Directions for this task — In the data, find each line where the word "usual" appears and list that line.

Source material —
- - - -
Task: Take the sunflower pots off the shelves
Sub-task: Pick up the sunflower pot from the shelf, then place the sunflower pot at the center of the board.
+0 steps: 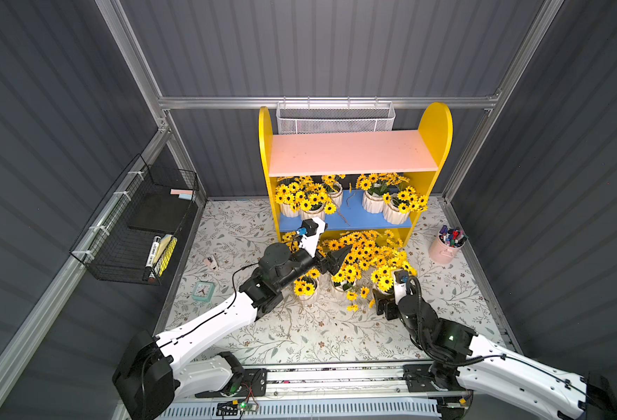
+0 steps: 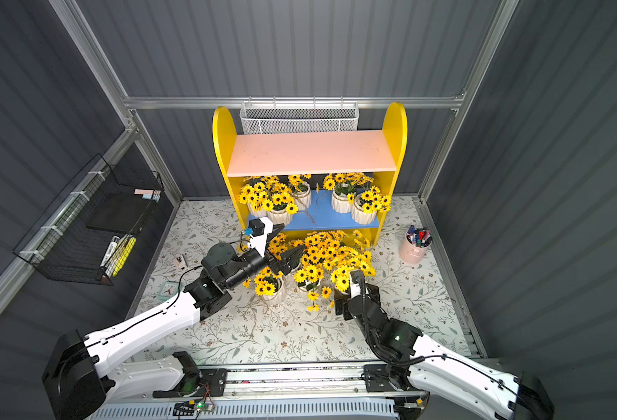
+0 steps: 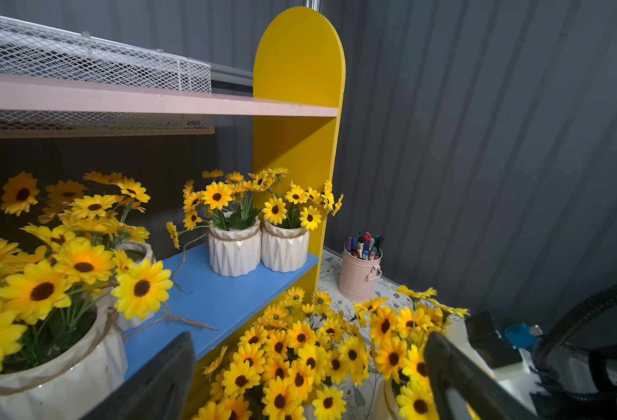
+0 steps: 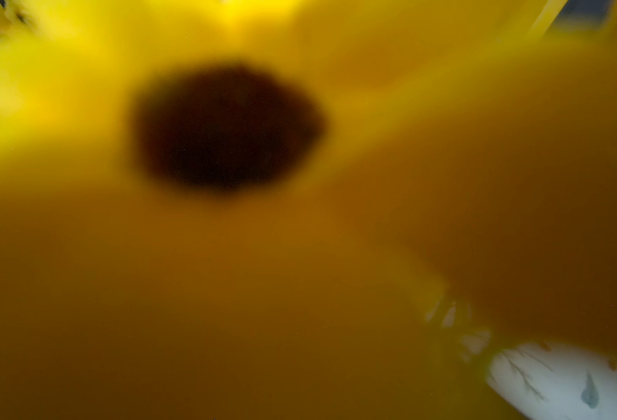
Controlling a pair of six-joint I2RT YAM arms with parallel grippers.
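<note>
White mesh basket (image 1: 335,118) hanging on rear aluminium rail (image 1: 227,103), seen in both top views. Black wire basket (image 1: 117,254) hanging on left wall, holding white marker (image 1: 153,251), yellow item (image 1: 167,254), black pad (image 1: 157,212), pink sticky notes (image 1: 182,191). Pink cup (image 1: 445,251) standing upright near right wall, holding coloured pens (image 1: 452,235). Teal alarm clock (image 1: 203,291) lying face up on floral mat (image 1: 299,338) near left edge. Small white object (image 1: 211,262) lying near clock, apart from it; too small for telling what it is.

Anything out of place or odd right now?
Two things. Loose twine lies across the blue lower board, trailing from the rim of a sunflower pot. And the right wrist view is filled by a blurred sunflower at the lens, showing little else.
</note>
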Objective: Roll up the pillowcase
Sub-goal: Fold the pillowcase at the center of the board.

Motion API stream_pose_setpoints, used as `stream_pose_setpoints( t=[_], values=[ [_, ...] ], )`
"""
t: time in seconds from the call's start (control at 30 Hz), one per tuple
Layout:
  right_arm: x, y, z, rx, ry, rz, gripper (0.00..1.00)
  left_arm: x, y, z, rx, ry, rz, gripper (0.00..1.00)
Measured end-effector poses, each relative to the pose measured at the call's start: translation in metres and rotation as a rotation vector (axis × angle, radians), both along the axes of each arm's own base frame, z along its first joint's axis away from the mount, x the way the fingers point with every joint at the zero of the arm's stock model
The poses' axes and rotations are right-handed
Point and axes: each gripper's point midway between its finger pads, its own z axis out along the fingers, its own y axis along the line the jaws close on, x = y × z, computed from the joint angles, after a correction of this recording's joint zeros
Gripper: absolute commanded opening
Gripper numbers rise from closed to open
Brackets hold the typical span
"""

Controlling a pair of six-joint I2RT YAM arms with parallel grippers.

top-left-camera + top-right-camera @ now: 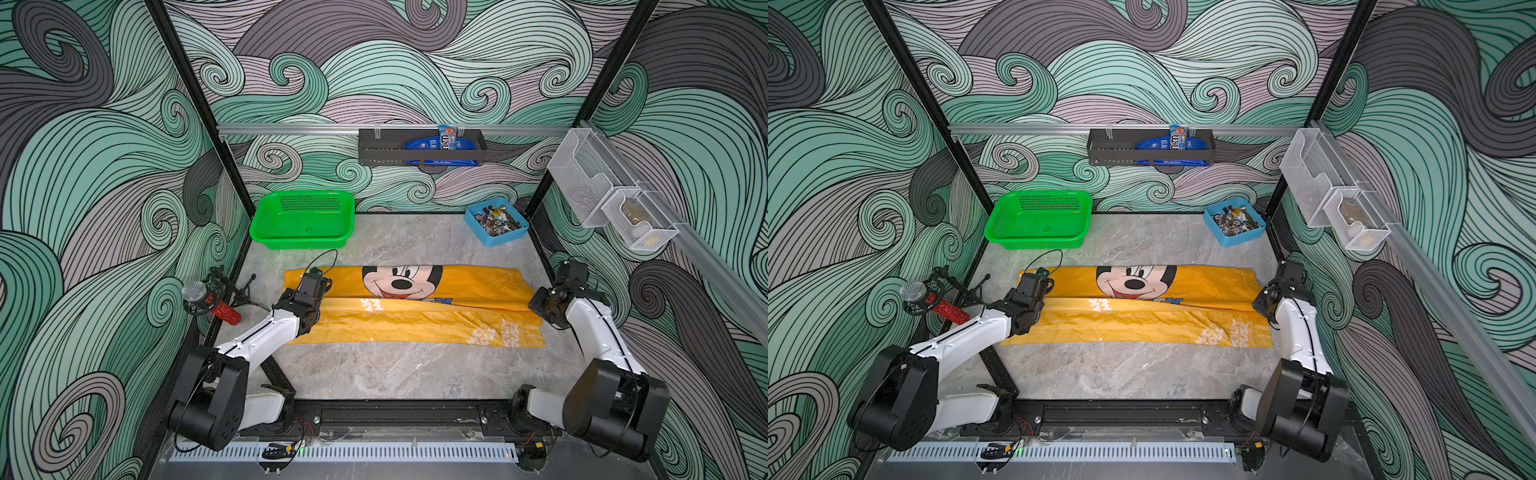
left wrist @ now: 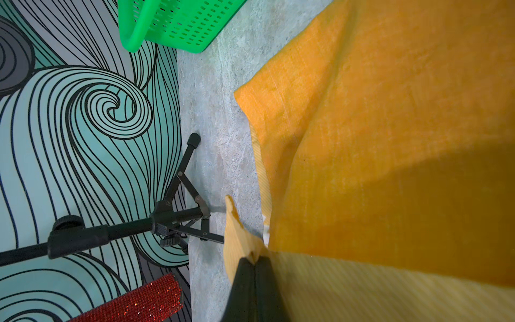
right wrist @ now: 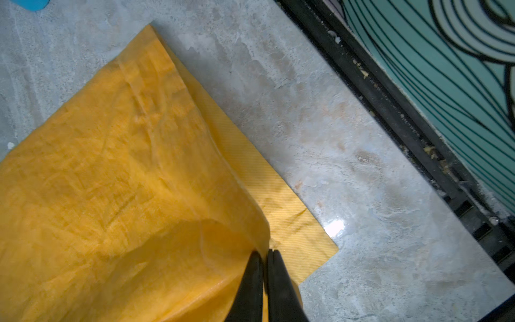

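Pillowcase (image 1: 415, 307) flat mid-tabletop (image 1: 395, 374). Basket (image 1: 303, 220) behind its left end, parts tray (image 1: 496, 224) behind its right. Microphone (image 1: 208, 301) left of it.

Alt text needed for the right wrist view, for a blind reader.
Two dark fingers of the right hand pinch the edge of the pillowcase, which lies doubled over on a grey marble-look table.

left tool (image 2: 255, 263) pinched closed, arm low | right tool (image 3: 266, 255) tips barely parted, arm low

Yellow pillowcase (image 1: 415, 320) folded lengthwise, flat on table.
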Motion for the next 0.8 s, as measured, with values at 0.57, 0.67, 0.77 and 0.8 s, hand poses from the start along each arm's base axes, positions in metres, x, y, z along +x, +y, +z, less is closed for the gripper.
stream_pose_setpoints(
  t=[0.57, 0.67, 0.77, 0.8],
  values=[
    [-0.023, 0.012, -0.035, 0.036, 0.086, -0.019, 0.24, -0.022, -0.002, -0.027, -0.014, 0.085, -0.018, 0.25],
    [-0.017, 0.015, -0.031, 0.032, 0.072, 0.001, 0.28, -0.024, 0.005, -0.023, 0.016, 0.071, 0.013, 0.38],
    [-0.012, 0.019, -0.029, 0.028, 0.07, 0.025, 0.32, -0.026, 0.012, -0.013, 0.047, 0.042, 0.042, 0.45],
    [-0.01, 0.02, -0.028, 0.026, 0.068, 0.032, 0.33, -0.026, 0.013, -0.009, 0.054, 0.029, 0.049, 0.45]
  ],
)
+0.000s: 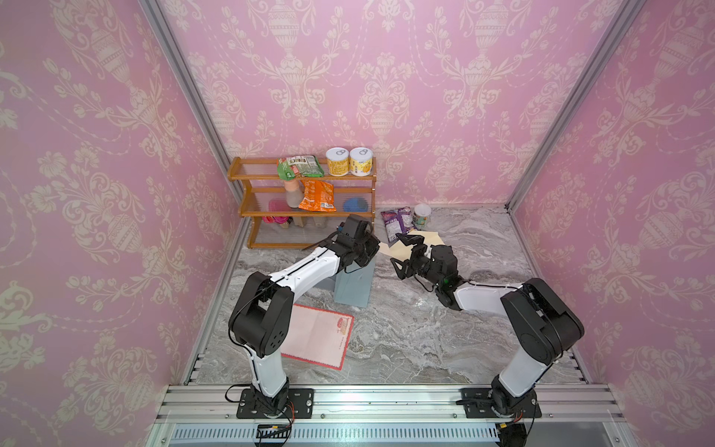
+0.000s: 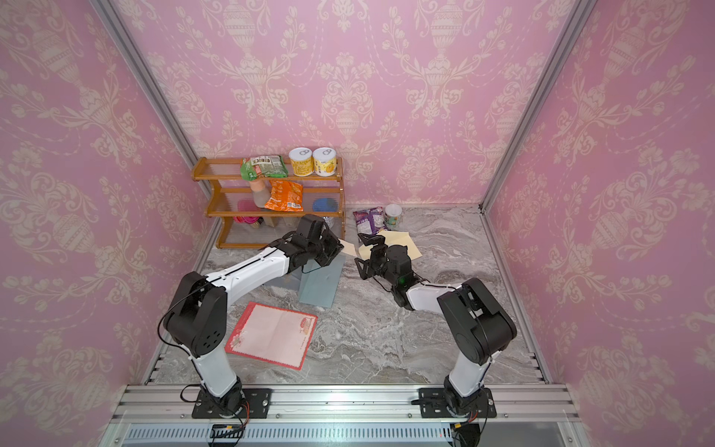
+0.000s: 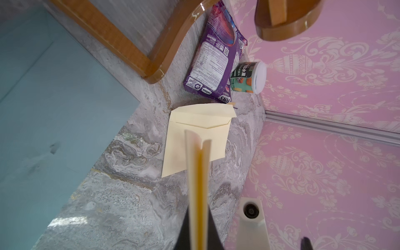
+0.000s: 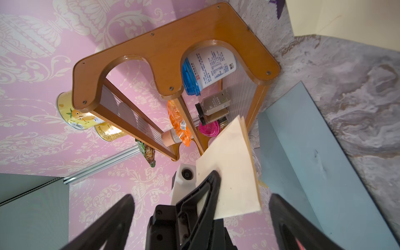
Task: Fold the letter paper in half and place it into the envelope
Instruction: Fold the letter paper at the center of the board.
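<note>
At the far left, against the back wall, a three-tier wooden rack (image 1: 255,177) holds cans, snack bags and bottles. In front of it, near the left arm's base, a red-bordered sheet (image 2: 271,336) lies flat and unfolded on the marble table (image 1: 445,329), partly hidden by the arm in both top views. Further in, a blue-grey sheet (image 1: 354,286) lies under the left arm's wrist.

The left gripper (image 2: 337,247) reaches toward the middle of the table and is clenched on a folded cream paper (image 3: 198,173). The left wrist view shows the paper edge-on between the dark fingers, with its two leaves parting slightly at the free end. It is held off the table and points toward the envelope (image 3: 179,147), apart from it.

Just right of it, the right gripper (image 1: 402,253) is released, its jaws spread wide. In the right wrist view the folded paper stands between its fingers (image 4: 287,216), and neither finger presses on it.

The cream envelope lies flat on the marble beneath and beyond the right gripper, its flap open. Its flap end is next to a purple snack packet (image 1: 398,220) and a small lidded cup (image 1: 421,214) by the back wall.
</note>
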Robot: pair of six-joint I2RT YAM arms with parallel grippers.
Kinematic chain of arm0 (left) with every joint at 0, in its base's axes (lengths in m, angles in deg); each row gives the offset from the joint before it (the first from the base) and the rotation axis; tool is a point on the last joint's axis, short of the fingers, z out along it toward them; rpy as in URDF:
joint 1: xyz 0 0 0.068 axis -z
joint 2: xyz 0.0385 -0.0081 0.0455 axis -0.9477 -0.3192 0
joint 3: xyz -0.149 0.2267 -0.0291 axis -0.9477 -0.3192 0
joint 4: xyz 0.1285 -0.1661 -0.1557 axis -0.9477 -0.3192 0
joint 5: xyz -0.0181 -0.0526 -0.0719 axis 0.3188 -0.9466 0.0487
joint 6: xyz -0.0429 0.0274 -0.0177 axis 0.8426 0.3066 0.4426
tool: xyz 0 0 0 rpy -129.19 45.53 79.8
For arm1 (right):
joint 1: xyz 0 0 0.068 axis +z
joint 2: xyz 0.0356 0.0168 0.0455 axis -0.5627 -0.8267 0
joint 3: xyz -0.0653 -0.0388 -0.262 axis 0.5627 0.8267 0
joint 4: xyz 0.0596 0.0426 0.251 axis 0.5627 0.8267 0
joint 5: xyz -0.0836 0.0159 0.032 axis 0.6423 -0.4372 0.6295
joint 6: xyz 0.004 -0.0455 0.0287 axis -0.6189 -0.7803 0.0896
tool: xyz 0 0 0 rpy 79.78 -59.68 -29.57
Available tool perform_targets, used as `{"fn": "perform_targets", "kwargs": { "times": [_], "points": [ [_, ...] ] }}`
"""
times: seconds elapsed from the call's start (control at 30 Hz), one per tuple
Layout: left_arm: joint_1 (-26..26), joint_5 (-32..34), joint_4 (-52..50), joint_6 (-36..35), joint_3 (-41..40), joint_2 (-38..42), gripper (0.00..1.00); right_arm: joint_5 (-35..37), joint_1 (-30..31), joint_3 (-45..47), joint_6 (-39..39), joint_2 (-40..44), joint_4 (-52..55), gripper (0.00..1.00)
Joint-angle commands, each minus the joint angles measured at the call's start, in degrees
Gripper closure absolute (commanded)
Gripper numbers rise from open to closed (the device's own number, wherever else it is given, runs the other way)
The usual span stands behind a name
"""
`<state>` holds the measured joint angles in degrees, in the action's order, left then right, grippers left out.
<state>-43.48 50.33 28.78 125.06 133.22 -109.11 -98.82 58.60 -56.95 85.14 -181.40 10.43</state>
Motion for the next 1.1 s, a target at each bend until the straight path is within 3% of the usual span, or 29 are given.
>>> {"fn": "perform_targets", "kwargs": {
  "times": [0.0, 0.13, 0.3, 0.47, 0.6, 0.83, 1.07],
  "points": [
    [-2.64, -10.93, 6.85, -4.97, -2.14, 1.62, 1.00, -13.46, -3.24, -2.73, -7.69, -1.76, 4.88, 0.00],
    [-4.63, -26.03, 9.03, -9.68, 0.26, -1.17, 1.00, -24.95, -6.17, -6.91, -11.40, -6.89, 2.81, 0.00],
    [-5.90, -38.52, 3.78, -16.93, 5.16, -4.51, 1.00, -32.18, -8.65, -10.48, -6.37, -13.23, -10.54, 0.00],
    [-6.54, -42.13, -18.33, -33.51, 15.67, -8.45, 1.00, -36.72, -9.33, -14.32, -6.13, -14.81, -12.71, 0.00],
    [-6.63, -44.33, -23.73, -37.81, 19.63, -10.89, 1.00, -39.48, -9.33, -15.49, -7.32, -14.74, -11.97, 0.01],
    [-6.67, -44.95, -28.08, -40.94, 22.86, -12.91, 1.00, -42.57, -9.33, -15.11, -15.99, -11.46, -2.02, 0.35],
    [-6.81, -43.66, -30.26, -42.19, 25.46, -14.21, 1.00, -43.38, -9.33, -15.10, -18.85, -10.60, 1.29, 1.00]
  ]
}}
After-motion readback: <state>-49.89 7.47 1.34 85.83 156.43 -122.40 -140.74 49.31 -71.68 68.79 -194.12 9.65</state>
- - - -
Answer to this problem —
The usual span stands behind a name
Motion for the next 1.1 s, a target at each bend until the straight path is within 3% of the usual span, or 29 are given.

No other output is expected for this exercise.